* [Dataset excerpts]
------------------------------------------------

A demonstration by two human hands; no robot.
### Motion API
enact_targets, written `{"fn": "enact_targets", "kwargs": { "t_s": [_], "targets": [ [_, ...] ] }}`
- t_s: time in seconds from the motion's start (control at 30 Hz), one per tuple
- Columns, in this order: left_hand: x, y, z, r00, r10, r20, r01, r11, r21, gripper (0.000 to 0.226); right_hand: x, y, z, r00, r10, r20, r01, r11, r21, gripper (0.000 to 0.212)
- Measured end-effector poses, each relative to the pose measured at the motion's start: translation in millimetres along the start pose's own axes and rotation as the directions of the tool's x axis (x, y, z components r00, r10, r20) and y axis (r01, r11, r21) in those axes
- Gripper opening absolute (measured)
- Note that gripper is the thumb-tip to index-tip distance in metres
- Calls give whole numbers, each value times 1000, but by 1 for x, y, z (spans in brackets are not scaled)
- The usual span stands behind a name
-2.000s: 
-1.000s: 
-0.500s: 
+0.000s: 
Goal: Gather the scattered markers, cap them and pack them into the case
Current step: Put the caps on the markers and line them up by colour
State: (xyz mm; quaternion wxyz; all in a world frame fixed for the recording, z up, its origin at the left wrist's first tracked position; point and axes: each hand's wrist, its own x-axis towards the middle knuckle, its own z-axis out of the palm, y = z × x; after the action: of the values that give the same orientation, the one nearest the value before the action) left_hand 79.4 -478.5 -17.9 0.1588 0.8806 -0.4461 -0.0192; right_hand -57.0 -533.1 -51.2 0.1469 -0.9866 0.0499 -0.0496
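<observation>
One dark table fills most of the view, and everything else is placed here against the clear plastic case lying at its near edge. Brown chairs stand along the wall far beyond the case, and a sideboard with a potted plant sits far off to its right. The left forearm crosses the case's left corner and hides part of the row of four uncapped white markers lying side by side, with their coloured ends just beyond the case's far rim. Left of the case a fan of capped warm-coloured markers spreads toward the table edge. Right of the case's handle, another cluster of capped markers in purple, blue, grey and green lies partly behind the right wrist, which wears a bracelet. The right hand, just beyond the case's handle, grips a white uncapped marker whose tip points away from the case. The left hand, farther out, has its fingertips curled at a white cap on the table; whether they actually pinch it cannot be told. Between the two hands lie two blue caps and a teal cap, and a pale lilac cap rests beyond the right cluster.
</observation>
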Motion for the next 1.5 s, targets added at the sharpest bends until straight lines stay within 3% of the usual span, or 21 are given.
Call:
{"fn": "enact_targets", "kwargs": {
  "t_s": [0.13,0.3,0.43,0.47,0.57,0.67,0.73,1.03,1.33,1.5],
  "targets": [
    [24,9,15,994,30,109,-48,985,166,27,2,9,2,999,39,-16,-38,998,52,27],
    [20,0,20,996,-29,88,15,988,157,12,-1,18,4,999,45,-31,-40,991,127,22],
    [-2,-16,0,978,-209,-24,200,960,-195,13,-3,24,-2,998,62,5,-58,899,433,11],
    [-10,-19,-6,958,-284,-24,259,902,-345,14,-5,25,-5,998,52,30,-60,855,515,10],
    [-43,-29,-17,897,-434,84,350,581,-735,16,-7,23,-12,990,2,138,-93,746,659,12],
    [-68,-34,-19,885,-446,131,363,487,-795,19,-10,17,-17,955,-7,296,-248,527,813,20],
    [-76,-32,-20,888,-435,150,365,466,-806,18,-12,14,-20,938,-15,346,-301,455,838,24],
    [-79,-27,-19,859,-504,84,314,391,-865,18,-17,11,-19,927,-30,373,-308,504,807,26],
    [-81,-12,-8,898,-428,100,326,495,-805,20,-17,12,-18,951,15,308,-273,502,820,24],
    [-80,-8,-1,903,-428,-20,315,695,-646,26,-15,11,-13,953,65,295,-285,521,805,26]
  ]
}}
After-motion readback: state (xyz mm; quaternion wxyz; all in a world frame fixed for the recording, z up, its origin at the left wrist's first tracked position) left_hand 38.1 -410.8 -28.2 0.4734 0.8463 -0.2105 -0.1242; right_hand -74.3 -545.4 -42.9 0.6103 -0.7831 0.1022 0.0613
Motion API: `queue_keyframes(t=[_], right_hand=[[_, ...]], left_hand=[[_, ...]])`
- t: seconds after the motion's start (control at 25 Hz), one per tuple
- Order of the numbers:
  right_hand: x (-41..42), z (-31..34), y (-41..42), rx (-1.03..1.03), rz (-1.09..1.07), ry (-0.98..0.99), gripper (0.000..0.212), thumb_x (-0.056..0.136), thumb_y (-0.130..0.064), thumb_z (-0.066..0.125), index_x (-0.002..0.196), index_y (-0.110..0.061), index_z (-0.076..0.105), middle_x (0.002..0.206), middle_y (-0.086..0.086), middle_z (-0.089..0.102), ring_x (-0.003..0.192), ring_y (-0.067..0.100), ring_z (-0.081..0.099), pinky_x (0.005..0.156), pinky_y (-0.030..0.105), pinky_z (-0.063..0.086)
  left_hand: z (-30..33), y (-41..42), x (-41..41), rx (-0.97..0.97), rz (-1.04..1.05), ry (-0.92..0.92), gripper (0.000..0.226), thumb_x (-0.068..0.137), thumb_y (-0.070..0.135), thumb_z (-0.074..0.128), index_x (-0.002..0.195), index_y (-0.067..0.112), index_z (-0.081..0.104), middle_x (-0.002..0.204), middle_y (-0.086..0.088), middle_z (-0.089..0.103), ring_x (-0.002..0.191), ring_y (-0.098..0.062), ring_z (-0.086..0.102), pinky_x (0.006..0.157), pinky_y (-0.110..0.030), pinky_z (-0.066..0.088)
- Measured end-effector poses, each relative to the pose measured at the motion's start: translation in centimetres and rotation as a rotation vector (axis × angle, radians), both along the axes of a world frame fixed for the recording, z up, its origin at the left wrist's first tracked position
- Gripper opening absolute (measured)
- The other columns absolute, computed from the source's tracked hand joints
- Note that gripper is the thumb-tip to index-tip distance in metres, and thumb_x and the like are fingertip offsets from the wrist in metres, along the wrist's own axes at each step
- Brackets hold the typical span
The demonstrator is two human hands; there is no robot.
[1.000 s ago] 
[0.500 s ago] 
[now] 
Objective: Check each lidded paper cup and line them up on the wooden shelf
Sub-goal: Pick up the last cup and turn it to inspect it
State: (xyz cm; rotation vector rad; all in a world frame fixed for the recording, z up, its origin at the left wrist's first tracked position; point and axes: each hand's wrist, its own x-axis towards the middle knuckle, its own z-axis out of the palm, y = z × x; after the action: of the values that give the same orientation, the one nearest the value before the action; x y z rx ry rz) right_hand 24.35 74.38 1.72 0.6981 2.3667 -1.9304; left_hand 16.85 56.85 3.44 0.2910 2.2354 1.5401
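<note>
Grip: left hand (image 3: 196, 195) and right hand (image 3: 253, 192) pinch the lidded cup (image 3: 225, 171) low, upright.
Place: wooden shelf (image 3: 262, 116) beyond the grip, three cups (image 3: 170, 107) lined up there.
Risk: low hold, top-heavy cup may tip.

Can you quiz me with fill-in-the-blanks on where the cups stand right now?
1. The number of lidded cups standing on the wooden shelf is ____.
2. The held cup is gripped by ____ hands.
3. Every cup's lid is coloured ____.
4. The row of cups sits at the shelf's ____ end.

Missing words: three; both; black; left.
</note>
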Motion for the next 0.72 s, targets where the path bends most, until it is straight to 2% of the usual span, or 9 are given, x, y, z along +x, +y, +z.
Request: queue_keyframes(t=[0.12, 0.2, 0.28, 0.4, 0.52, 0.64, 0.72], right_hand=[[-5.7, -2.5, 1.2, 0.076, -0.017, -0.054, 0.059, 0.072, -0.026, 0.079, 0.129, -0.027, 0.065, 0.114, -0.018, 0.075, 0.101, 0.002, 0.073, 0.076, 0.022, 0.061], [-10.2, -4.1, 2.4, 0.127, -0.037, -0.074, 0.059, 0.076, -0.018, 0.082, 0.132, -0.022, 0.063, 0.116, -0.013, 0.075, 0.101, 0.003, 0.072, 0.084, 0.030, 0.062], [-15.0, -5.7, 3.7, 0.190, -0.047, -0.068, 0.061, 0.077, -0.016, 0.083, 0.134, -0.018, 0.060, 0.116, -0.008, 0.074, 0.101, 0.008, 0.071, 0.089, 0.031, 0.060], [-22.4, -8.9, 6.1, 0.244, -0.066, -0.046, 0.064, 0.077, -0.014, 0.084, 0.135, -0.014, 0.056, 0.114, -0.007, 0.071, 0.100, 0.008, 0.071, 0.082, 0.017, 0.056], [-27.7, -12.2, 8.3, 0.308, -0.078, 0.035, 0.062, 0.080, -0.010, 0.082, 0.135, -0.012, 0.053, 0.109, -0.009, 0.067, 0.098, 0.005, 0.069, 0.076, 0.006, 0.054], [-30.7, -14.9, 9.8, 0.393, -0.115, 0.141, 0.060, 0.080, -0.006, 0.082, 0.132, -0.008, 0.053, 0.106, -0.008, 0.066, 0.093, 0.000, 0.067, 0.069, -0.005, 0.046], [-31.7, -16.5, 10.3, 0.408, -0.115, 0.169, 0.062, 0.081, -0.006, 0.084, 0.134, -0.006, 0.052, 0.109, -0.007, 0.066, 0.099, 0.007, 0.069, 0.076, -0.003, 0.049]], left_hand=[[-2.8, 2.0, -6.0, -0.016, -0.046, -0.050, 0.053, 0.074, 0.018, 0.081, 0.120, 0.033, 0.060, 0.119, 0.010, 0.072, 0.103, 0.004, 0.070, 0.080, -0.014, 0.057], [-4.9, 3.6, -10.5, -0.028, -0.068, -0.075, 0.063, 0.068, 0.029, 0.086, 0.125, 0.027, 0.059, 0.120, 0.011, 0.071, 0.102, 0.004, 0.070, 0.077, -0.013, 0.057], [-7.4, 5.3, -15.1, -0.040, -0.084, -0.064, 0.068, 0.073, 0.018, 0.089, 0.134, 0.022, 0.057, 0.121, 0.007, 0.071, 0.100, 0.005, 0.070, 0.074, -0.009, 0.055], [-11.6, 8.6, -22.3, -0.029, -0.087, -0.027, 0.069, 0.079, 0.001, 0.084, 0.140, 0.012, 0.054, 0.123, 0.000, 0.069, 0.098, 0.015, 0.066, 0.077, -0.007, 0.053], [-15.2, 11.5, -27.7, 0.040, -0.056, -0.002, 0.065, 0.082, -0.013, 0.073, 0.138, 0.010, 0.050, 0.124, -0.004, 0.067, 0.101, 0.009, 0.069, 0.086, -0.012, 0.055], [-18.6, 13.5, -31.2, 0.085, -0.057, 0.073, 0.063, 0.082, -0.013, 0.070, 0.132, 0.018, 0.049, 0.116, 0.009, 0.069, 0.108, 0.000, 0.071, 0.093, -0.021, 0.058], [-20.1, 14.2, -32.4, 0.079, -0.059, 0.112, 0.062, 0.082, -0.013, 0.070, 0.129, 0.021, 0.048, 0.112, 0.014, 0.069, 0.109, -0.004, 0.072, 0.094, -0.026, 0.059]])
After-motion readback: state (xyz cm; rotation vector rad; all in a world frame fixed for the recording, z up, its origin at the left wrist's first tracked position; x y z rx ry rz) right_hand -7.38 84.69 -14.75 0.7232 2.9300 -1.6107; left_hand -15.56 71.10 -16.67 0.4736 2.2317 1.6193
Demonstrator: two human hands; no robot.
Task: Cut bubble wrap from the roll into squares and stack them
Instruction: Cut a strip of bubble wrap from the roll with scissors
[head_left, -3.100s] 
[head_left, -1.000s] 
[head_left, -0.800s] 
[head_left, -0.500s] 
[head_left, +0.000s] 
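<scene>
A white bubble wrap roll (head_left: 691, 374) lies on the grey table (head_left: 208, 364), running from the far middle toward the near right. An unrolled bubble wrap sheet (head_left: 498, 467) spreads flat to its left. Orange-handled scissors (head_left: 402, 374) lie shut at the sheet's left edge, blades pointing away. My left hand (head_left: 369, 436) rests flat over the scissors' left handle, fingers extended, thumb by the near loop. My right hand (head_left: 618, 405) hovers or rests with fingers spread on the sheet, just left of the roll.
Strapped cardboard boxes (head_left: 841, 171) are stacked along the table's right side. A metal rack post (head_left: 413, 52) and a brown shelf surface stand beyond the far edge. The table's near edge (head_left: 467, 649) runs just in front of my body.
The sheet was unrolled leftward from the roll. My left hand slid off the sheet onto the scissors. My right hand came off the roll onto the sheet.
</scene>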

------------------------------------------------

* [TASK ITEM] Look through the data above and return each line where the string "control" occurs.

* [OUTPUT]
- t_s: time in seconds from the motion's start (control at 30 Hz), one per tuple
- t: seconds after the motion's start (control at 25 Hz), one per tuple

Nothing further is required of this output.